Location: Centre of the Universe (Toronto)
114 posts, read 199,623 times
Reputation: 38
Quote:
Originally Posted by LOnRainjer View Post
I have a 13 yr old stepson who is a ungrateful, disrepsectful, and only thinks of himself. He threatens to call family services everytime you try to reprimand him. I cant get him to voluntarily do homework, chores, or anything that involves effort. He states his teachers at school say 65% is all that is needed to pass so why try harder. He always says he does things the EASY way (translation to adult language = laziness). He threatens to go live with his biological father only to hurt his mother. When confronted with actually moving he backs off and forgets he said that.
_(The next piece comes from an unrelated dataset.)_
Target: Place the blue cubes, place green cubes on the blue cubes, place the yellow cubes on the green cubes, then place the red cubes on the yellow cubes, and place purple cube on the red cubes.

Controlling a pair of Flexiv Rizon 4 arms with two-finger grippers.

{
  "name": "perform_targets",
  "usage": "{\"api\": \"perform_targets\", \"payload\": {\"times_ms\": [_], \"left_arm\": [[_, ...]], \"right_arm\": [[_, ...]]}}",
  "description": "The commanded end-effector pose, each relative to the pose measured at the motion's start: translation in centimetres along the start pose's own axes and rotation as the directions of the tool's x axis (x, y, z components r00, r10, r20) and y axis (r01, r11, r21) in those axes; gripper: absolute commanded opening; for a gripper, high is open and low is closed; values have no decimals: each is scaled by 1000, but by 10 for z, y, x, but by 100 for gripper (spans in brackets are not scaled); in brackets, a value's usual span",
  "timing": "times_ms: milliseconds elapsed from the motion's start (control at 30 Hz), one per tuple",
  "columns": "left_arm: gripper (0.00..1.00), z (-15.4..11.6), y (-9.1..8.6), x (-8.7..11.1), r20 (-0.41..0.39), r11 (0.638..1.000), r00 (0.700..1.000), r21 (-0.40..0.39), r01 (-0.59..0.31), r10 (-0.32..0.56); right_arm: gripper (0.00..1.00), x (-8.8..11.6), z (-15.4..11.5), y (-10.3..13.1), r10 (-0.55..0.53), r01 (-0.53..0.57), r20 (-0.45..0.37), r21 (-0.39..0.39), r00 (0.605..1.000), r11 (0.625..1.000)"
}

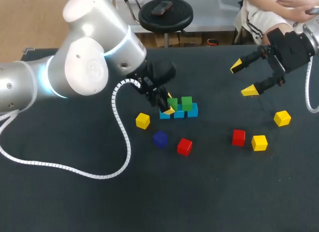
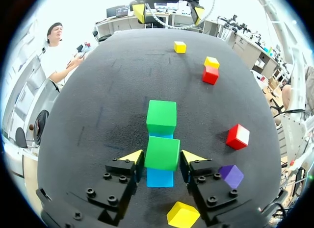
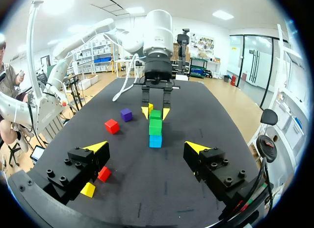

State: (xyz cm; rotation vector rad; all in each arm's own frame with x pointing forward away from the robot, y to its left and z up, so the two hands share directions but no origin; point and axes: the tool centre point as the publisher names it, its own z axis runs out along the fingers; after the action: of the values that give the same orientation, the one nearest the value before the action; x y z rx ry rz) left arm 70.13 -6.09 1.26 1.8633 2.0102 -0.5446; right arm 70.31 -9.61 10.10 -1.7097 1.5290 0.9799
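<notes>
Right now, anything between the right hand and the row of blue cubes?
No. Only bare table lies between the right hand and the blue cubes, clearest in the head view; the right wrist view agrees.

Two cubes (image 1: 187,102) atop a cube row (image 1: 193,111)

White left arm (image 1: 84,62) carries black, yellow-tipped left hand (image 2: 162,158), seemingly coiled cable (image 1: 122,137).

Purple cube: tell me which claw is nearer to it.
Left. The left claw grips a green cube a short way from the purple cube. The right claw hangs open, far off on the other side.
</notes>
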Motion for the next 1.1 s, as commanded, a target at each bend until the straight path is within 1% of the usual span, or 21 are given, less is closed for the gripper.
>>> {"api": "perform_targets", "payload": {"times_ms": [33, 100, 200, 533, 633, 667, 700, 767, 900, 967, 1100], "left_arm": [[44, -6, -4, 1, 22, 1000, 1000, -12, -6, 6], [45, -8, -6, 1, 29, 1000, 1000, -19, -5, 5], [43, -9, -7, 1, 32, 1000, 999, -21, -7, 8], [46, -7, -7, -3, 37, 1000, 999, -18, -18, 19], [46, -9, -8, -3, 36, 1000, 999, -24, -16, 17], [50, -10, -8, -3, 37, 1000, 999, -24, -14, 15], [64, -10, -8, -2, 37, 1000, 999, -24, -13, 14], [100, -11, -8, -1, 40, 1000, 999, -24, -1, 2], [100, -13, -7, 1, 44, 1000, 999, -29, 6, -5], [100, -16, -6, 1, 51, 999, 999, -46, 8, -6], [100, -23, -8, 3, 83, 997, 997, -71, -2, 8]], "right_arm": [[100, 0, 0, 0, -1, 1, 0, 1, 1000, 1000], [100, 0, 0, 0, -1, 1, 0, 1, 1000, 1000], [100, 0, 0, 0, -1, 1, 0, 1, 1000, 1000], [100, 0, 0, 0, -1, 1, 0, 1, 1000, 1000], [100, 0, 0, 0, -1, 1, 0, 1, 1000, 1000], [100, 0, 0, 0, -1, 1, 0, 1, 1000, 1000], [100, 0, 0, 0, -1, 1, 0, 1, 1000, 1000], [100, 0, 0, 0, -1, 1, 0, 1, 1000, 1000], [100, 0, 0, 0, -1, 1, 0, 1, 1000, 1000], [100, 0, 0, 0, -1, 1, 0, 1, 1000, 1000], [100, 0, 0, 0, -1, 1, 0, 1, 1000, 1000]]}}
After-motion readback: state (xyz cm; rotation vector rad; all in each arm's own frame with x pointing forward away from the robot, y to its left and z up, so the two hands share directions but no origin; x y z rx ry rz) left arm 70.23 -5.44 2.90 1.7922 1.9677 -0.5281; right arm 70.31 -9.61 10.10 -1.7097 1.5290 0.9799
Sad part is, the reality is that his real father doesnt want anything to do with him. This child wants only for himself and no others. I am only a stepfather so I do not punish him at all other than defining the rules within our home. He constantly tells me I will go to jail if i ever touch him. He disrespects his mother completely and she cant say or do anything to get him to listen to her. This sadly could end up costing me a treasured and loving relationship because mom turns the other way as she doesnt now how to get control of the situation nor will allow me to take control of the situation. Im not allowed to raise my voice so I sit idly by waiting for the collapse of the whole situation. I cannot be the only parent suffering at the hands of an ungrateful child.........almost had enough.

I really suggest you read up on the rebellion of teenagers... you know the WAY OF LIFE! When they take parents AWAY from their life to try and survive on theri own till they know their ready to really be on there own.

God, you a parent or a very uneducated mother? i mean really.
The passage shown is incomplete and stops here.